There was certainly no hint that a few days later a tearful Barba would be sitting opposite Canterbury chief executive Todd Greenberg and begging for time away from the game.
But before everything came to a head, Barba was sipping orange juice and discussing his remarkable rise to the top, sponsorship deals worth a potential $10 million and saying how he planned to find the balance between football and enjoying his young life.
It appeared he had navigated the tricky road that all young footballers face as they balance a professional career and their life in the spotlight."I go to pubs with the boys," Barba said. "I enjoy nothing more than having a beer with the boys on the weekend and all that stuff."As I have got older and this stuff (football career) has got more serious, I know what decisions are going to help me and hurt me."I think I have learned over time, as I have got older, how to deal with things. When I drink, I need to know what position I am putting myself into."The words now, with the benefit of hindsight, have a haunting ring to them.The Sunday Telegraph met with Barba to discuss a sponsorship portfolio which was expected to net as much as $1 million a year one day. Red Bull had just agreed to make him their first rugby league athlete, such is his appeal.
Now all that is in limbo.Barba spoke about the difficulty of keeping his image clean, as if trying to give an insight into how much he was struggling.

"Obviously it is tough. I am in a bubble," Barba said.
"What worked last year was I kept football on one side and the rest on the other.
"Outside of football, I separated it all and it was much easier for me that way."
Barba admitted to a slip up in North Queensland last year when he and his brother exchanged words with former Cowboys centre Josh Hannay.
"That was just me letting my guard down for a little bit," Barba said. "It wasn't much, but it turned into all these different stories coming from all over the shop. I am not sure how I do it really. It probably comes back to how much I know I can lose if I stuff up.
"I know what I have to lose. That keeps me in line."
Unprompted, Barba also spoke about his love for his two girls and his very public split from Currie.
"I have two little girls that I idolise," Barba said. "My daughters, they made me grow up. As you know, I am not with my partner now. It is a mutual thing. It is just the way we decided to go.

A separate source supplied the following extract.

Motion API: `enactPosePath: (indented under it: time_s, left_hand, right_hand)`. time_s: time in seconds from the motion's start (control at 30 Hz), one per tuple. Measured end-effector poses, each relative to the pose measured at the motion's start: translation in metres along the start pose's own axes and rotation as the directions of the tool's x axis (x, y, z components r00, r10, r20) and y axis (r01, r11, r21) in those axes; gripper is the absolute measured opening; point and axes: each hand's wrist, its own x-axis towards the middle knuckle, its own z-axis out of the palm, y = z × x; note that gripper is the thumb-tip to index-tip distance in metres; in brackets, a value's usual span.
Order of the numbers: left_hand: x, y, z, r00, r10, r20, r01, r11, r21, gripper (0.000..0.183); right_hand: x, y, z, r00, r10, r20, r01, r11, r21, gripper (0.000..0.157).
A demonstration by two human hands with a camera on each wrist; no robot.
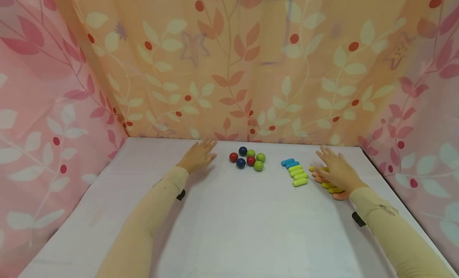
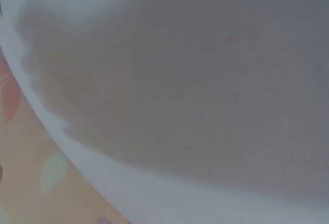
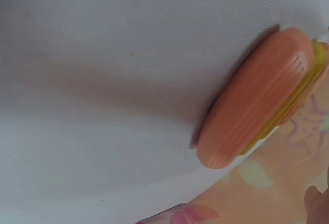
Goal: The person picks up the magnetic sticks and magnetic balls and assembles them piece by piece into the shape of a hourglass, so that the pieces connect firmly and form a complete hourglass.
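In the head view my left hand (image 1: 197, 156) hovers with its fingers straight near the far edge of the table, holding nothing. To its right lies a cluster of small shiny balls: red (image 1: 234, 157), dark blue (image 1: 240, 163) and green (image 1: 258, 165). My right hand (image 1: 338, 170) spreads its fingers above a slanting row of yellow (image 1: 335, 190) and orange sticks (image 1: 340, 196), partly covering them; whether it touches any I cannot tell. Left of that row lie two blue sticks (image 1: 287, 162) and several lime sticks (image 1: 300, 182). The right wrist view shows an orange stick (image 3: 254, 100) close up.
A white cloth (image 1: 229, 230) covers the table. An orange patterned curtain (image 1: 229, 70) hangs behind it, with pink patterned curtains (image 1: 43, 110) at the sides. Dark wrist devices (image 1: 358, 219) sit under both sleeves. Only a shadow on the cloth (image 2: 195, 95) fills the left wrist view.
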Motion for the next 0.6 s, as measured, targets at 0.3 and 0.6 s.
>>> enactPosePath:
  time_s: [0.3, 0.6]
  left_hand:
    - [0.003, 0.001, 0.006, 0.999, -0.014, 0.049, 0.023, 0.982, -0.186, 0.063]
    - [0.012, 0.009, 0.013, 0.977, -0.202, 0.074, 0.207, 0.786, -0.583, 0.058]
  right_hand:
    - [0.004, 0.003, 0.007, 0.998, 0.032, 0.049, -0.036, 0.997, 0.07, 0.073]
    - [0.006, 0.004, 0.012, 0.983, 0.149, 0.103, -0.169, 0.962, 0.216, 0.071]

"They still help me. I might not be with them, but I know that they are there and that is why I probably try to make the right decisions as much as possible.
"I might have broken up with my partner and I might not see them as much now, but I know I still have a role to play with them and I have to be there for them.
"I still need to look after them and support them."
Barba even said he was excited about the year ahead.
"I need to enjoy it," he said. "Not worry about all this sort of stuff and what is going wrong and who is looking after me.
"I played last year on the back of just having fun and enjoying taking that field every week with the boys."
Barba then smiled, signed a boot for a young fan who had approached him at the cafe.
You would never have known the turmoil bubbling away inside him and that five days later his life would be turned upside down.
We all hope Ben Barba can conquer his demons.